Problem to solve:
After finding the line with "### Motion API" in the data below, set down exactly each line through the one with "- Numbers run", inclusive, and stop there.
[Data below Boundary: Start]
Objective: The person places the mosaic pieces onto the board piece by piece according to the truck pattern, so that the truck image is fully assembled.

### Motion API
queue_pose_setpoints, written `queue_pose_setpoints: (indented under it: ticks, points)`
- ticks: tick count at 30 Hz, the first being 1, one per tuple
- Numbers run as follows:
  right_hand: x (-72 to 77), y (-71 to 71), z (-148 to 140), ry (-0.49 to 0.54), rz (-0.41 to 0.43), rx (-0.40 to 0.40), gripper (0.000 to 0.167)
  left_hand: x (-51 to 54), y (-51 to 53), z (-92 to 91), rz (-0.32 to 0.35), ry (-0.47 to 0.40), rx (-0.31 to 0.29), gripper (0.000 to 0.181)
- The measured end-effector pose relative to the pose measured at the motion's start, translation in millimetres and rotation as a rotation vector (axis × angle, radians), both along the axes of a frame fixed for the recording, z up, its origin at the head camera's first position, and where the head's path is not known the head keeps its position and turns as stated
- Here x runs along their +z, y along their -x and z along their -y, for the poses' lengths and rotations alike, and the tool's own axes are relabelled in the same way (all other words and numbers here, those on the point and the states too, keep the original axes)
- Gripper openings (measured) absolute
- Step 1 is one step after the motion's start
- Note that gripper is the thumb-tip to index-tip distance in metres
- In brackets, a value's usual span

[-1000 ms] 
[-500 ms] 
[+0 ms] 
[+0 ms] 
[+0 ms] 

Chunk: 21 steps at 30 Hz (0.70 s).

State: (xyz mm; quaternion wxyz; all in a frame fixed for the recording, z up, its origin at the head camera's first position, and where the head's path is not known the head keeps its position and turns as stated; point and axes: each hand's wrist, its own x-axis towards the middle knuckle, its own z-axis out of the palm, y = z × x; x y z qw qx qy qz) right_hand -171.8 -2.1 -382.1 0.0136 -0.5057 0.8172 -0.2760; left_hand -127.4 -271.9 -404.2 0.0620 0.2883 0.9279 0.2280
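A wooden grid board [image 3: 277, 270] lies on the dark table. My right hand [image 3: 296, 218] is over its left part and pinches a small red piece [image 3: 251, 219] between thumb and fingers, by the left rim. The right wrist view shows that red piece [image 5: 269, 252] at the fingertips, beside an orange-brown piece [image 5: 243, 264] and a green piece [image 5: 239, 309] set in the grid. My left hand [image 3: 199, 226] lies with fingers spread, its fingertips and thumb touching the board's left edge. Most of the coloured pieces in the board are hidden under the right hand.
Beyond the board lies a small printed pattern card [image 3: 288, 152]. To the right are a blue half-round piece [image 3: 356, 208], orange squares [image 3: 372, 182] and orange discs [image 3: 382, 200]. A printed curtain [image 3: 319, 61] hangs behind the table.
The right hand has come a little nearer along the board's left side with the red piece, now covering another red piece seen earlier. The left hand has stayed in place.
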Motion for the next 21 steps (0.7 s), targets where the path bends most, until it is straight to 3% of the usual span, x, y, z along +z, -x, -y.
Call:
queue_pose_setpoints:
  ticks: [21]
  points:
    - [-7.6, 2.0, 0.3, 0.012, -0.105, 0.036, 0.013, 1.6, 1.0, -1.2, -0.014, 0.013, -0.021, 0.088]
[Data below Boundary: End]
Answer box:
### Motion API
queue_pose_setpoints, written `queue_pose_setpoints: (indented under it: ticks, points)`
- ticks: tick count at 30 Hz, the first being 1, one per tuple
- Numbers run as follows:

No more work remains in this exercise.